Juizado da Infância e Juventude realiza audiências concentradas em unidades socioeducativas do norte do Estado

Divulgação Em uma sala de reuniões, cerca de dez pessoas estão sentadas ao redor de uma mesa retangular durante uma audiência concentrada. Entre os participantes, há magistrados, servidores e representantes da rede de proteção, alguns utilizando notebooks. Ao centro da mesa há uma garrafa térmica, copos e materiais de trabalho. O ambiente é iluminado por luz natural que entra por uma janela à esquerda.

O Juizado Especial da Infância e Juventude de Araguaína (JEINF/TJTO) realizou, nos dias 29 e 30 de junho, audiências concentradas nas unidades socioeducativas da região norte do Tocantins. Ao todo, foram atendidos 17 adolescentes e jovens em cumprimento de medidas socioeducativas de internação e semiliberdade.

Com foco na reavaliação das medidas socioeducativas e no fortalecimento da garantia de direitos de adolescentes e jovens em conflito com a lei, as audiências foram realizadas no Centro de Socioeducação de Santa Fé do Araguaia (CSE Norte) e na Unidade de Semiliberdade de Araguaína.

O Grupo de Monitoramento e Fiscalização do Sistema Carcerário e Socioeducativo (GMF/TJTO) acompanhou as audiências que estão previstas na Recomendação nº 98/2021 do Conselho Nacional de Justiça (CNJ) e regulamentadas, no âmbito do Poder Judiciário tocantinense, pelo Provimento nº 5/2025 da Corregedoria-Geral da Justiça do Tocantins (CGJUS/TO). 

Benefícios

A iniciativa possibilita a reavaliação periódica da situação processual de cada adolescente, a verificação do cumprimento do Plano Individual de Atendimento (PIA) e da necessidade de novos encaminhamentos voltados ao fortalecimento dos vínculos familiares, ao acesso às políticas públicas e à construção de oportunidades de reinserção social.

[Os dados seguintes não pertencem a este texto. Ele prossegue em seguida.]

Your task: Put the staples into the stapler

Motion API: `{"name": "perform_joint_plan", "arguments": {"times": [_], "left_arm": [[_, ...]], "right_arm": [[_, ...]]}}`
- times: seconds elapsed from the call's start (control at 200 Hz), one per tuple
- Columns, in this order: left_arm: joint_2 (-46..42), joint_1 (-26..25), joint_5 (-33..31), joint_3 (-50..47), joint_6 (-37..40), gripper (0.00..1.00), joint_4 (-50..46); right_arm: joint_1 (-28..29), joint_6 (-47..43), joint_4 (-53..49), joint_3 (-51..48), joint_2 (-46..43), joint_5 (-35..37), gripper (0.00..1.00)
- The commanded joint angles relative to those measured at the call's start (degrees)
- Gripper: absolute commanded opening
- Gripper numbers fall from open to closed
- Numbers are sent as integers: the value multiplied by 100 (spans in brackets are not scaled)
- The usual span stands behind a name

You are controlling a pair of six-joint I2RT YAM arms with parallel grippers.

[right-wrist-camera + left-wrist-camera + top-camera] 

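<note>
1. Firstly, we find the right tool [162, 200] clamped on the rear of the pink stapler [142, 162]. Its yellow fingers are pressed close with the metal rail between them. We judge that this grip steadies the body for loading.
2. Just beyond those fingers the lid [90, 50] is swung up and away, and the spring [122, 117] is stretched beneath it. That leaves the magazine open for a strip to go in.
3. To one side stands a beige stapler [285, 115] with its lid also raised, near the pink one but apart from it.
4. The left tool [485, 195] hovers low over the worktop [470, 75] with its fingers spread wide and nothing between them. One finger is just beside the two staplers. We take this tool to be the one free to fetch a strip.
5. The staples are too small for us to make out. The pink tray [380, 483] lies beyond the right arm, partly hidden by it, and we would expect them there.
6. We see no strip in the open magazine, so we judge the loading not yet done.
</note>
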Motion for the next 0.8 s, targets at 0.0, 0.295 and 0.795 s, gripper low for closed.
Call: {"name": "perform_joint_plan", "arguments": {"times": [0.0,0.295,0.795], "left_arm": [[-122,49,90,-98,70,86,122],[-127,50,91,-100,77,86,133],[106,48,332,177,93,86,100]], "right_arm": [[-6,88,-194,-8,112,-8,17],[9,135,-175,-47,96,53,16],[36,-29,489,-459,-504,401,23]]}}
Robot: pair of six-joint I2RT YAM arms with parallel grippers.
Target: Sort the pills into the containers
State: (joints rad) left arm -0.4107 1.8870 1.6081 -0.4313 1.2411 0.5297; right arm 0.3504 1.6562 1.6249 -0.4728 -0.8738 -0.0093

Para a juíza titular do Juizado Especial da Infância e Juventude de Araguaína, Julianne Marques, as audiências concentradas representam um importante momento para fortalecer a atuação integrada da rede de proteção de Araguaína e região, além de acolher as famílias, ouvir os adolescentes e analisar, de forma individualizada, a realidade de cada um.

“Esse trabalho conjunto reafirma o compromisso do Poder Judiciário com uma responsabilização de caráter socioeducativo, pautada no respeito aos direitos fundamentais e na construção de oportunidades concretas para a reintegração social dos adolescentes”, destacou a magistrada.

O chefe da unidade socioeducativa, Francivaldo de Sousa Lima, ressaltou que as audiências representam um momento fundamental para a avaliação da trajetória de cada adolescente durante o cumprimento da medida socioeducativa.

“A atuação integrada de todos os envolvidos é fundamental para que o processo socioeducativo alcance resultados positivos e contribua para a construção de novos projetos de vida”, afirmou.

Participaram das audiências representantes do Poder Judiciário, do Ministério Público Estadual, da Defensoria Pública Estadual, das equipes técnicas das unidades socioeducativas, adolescentes e seus familiares, além do Conselho Tutelar, dos Programas de Execução de Medidas Socioeducativas em Meio Aberto, da equipe multidisciplinar do Grupo Gestor das Equipes Multidisciplinares (GGEM) e do representante da Justiça Restaurativa do Centro Judiciário de Solução de Conflitos e Cidadania (CEJUSC).